Task objective =>
Give back the whole listing below exactly.

Recorded information =>

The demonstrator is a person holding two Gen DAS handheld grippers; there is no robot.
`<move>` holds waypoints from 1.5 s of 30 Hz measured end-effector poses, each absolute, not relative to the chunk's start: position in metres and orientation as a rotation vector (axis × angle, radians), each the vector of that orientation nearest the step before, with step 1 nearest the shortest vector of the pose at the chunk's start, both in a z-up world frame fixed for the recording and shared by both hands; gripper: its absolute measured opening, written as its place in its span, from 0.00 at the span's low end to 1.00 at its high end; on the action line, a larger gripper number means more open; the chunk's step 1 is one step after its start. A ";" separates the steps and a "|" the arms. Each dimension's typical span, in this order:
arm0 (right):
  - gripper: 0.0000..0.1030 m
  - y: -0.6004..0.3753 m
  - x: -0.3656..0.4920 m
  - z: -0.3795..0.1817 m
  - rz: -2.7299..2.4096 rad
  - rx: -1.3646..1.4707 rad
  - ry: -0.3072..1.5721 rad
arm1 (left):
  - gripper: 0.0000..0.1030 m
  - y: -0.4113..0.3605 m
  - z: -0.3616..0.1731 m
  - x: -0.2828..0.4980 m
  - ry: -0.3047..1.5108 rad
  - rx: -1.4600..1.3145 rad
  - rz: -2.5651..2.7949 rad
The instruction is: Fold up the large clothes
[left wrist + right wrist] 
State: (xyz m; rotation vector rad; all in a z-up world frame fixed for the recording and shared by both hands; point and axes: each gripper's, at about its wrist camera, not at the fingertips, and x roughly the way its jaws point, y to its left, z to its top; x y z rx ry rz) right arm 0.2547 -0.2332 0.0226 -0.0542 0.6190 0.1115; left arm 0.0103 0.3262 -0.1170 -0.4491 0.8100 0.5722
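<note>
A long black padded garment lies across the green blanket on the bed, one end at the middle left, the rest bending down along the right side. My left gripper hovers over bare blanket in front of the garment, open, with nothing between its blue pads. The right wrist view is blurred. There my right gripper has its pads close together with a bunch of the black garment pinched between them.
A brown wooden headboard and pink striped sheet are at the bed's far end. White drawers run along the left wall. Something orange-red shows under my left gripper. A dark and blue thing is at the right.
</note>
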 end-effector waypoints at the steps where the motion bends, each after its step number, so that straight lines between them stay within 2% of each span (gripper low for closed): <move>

Exercise solution =>
The demonstrator is a person holding two Gen DAS handheld grippers; there is no robot.
`<move>` holds waypoints from 1.5 s of 30 Hz measured end-effector poses, each absolute, not relative to the chunk's start: position in metres and orientation as a rotation vector (axis × angle, radians), each the vector of that orientation nearest the step before, with step 1 nearest the shortest vector of the pose at the chunk's start, both in a z-up world frame fixed for the recording and shared by both hands; gripper: its absolute measured opening, written as its place in its span, from 0.00 at the span's low end to 1.00 at its high end; on the action line, a larger gripper number means more open; the chunk's step 1 is one step after its start. A ";" separates the steps and a "|" the arms. Each dimension's typical span, in this order:
arm0 (right):
  - gripper: 0.0000..0.1030 m
  - y: -0.6004..0.3753 m
  - x: -0.3656..0.4920 m
  - z: -0.3795..0.1817 m
  - rz: -2.7299..2.4096 rad
  - rx: -1.3646..1.4707 rad
  - ry: -0.3072..1.5721 rad
arm1 (left):
  - gripper: 0.0000..0.1030 m
  - y: -0.4113..0.3605 m
  - z: -0.3616..0.1731 m
  - x: -0.2828..0.4980 m
  - ry: -0.3047..1.5108 rad
  - rx: -1.4600..1.3145 rad
  - rz: -2.5651..2.7949 rad
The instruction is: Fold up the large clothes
[left wrist + right wrist] 
State: (xyz m; rotation vector rad; all in a z-up world frame fixed for the recording and shared by both hands; point and axes: each gripper's, at about its wrist camera, not at the fingertips, and x roughly the way its jaws point, y to its left, z to its top; x y z rx ry rz) right arm 0.2547 -0.2332 0.0226 -0.0542 0.6190 0.1115; left arm 0.0103 0.3262 -0.1170 -0.4491 0.8100 0.5722
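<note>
A long black padded garment lies across the green blanket on the bed, one end at the middle left, the rest bending down along the right side. My left gripper hovers over bare blanket in front of the garment, open, with nothing between its blue pads. The right wrist view is blurred. There my right gripper has its pads close together with a bunch of the black garment pinched between them.
A brown wooden headboard and pink striped sheet are at the bed's far end. White drawers run along the left wall. Something orange-red shows under my left gripper. A dark and blue thing is at the right.
</note>
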 end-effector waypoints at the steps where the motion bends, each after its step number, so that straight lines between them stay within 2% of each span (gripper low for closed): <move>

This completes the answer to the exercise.